The Halba rebellion is considered as an importanttribal rebellion in the history of the present day state of
Chhattisgarh in India. The event of Halba rebellion took place in the area of the Bastar District in Chhattisgarh. It
created everlasting alteration in the Bastar District.
After the decline of the Chalukyas, the situations were such that both the Marathas and the British came one after the
other, to the place in order to rule. The Halba rebellion started against them in the year seventeen hundred and
seventy four. The then governor of Dongar, Ajmer Singh, was the initiator of the revolt of Halba. The revolution of
Halba was started with the desire of forming a new and independent state in Dongar.
The Halba tribe as well as the soldiers stood beside Ajmer Singh. The main reason behind the revolt was lack of
money and food in the hands of the common people. A long drought had affected the people especially those who had
very little cultivable land in their hands. Added to this severe problem, there was the pressure and fear caused by the
Maratha and the British on the commoners, which eventually resulted in the uprising.
The British armies and the Marathas suppressed them and in a massacre, many of the Halba tribal people were killed.
Subsequently, the army of Halba was also defeated. However, the situation was such after the defeat of the Halba
army that the history of the district of Bastar changed forever.

KOI REVOLT (1859)

Koi revolt is an important mass uprising among the tribal people in the region of Bastar.
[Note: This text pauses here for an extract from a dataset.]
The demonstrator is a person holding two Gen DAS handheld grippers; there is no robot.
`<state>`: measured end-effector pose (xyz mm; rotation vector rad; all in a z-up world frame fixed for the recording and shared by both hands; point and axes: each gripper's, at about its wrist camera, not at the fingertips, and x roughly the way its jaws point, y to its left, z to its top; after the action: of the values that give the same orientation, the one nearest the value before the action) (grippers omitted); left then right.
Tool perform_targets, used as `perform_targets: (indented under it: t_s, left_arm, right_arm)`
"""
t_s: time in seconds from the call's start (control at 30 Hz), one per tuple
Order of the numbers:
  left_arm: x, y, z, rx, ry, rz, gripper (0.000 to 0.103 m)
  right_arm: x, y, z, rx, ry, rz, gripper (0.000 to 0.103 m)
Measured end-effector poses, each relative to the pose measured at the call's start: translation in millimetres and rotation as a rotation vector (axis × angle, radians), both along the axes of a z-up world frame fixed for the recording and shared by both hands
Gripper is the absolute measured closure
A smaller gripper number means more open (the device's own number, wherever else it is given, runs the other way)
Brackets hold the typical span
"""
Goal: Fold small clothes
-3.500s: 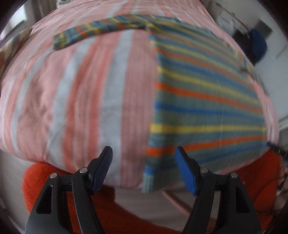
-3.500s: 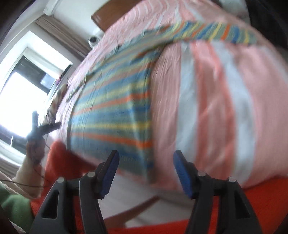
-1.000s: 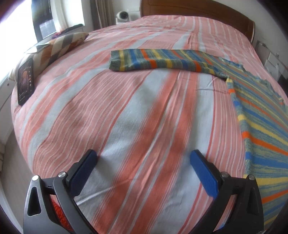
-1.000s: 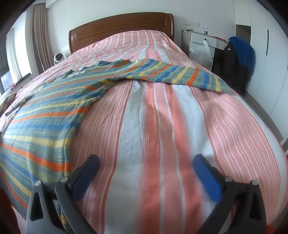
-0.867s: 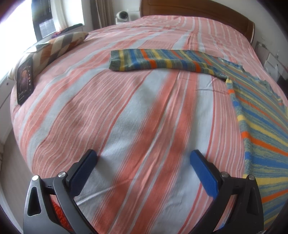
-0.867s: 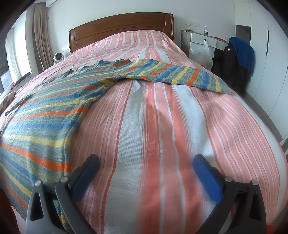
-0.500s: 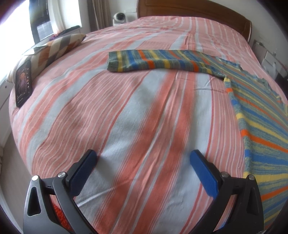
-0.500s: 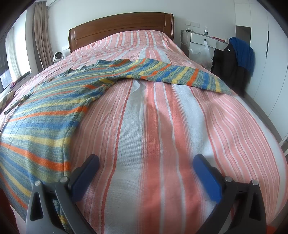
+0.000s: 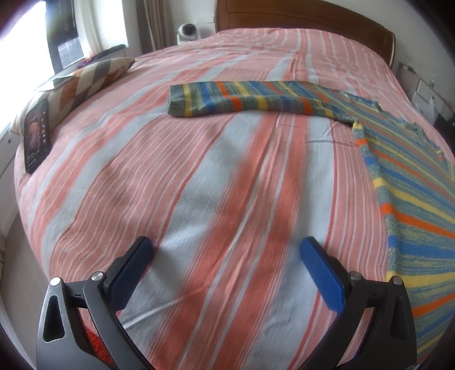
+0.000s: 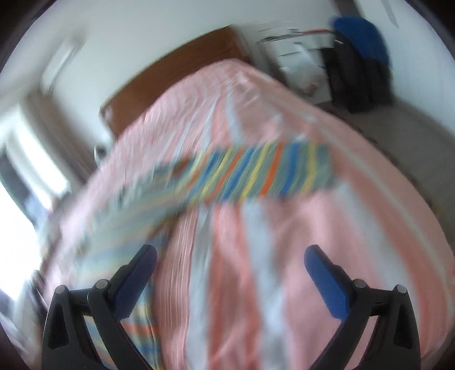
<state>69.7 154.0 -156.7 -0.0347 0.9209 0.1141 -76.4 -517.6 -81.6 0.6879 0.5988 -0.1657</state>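
Note:
A striped sweater in blue, yellow, orange and grey-green lies spread flat on the bed. In the left wrist view its body (image 9: 412, 199) is at the right and one sleeve (image 9: 250, 98) stretches left across the bed. My left gripper (image 9: 226, 253) is open and empty, above the bedspread (image 9: 199, 185), short of the sleeve. In the blurred right wrist view the other sleeve (image 10: 264, 173) lies ahead, the body (image 10: 113, 227) at left. My right gripper (image 10: 230, 261) is open and empty above the bed.
A patterned pillow (image 9: 82, 82) and a dark phone (image 9: 37, 136) lie at the bed's left edge. A wooden headboard (image 9: 298, 17) and a small white camera (image 9: 187, 30) stand behind. Dark and blue clothes (image 10: 361, 57) hang by the wall at right.
The right gripper has swung quickly, so its view is blurred and tilted, with the sleeve now straight ahead. The left gripper has drifted only slightly. Both jaws stay wide open.

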Motion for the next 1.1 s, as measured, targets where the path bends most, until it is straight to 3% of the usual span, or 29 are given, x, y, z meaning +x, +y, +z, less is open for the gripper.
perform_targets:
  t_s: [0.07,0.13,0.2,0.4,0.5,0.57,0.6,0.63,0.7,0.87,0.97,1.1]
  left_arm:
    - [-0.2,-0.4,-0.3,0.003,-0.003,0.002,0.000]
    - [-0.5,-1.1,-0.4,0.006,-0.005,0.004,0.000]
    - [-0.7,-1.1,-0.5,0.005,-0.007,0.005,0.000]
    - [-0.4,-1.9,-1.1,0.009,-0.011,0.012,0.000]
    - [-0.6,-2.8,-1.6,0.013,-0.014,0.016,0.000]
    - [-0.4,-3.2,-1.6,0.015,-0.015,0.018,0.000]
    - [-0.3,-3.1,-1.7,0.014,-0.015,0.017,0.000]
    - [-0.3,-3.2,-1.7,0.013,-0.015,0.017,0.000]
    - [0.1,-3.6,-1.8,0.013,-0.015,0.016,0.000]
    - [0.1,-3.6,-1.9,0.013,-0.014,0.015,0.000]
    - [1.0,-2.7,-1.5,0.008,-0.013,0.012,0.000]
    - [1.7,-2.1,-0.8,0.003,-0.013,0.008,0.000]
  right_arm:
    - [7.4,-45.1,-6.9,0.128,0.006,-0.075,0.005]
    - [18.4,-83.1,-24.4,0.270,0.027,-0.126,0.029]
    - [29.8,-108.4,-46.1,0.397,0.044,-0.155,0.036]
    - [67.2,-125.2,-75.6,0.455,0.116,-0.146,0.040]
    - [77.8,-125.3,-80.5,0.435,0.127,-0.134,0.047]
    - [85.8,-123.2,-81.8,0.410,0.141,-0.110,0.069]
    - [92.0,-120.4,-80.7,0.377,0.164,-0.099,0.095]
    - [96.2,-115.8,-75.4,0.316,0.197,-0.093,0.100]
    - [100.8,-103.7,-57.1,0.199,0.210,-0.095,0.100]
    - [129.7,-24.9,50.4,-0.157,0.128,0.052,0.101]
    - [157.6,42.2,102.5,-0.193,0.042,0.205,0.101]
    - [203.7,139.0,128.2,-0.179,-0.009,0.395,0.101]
The rebellion was formed
to stand against the autocratic and domineering British rule. This significant revolt in the history of Chhattisgarh,
which is known as Koi revolt, took place in the year eighteen hundred and fifty nine.
A vital revolution among the other tribal rebellions, Koi revolt is considered as a serious uprising that resulted in a
considerable change as its aftermath. Koi revolution began taking its shape in the area of southern Bastar. The
tribal people declined to accept the decision of the British, which offered the contracts of cutting of Sal trees to people
outside the region of Bastar.
The contractors from Hyderabad were offered the deal of cutting the Sal trees in the region of Bastar. The people of
the Jamindaris, who were involved in the cutting of trees, were known as Kois, which subsequently became the name
of the revolution.

The contractors who were offered the contract of cutting the trees were also known to exploit the innocent tribal
people in many ways. This added to the problem and the tribal men were exploited both economically as well as
mentally.
When the water rose above their heads, the tribal people called for the Koi revolution in Bastar. They collectively
decided that they would not tolerate the cutting of a single tree. The British wanted to suppress the unrest and used
various methods to stop the opposition led by the tribal people. But this time, the tribal people were very steadfast in
their decision. They would not allow the exploitation of their natural resources and rich forests.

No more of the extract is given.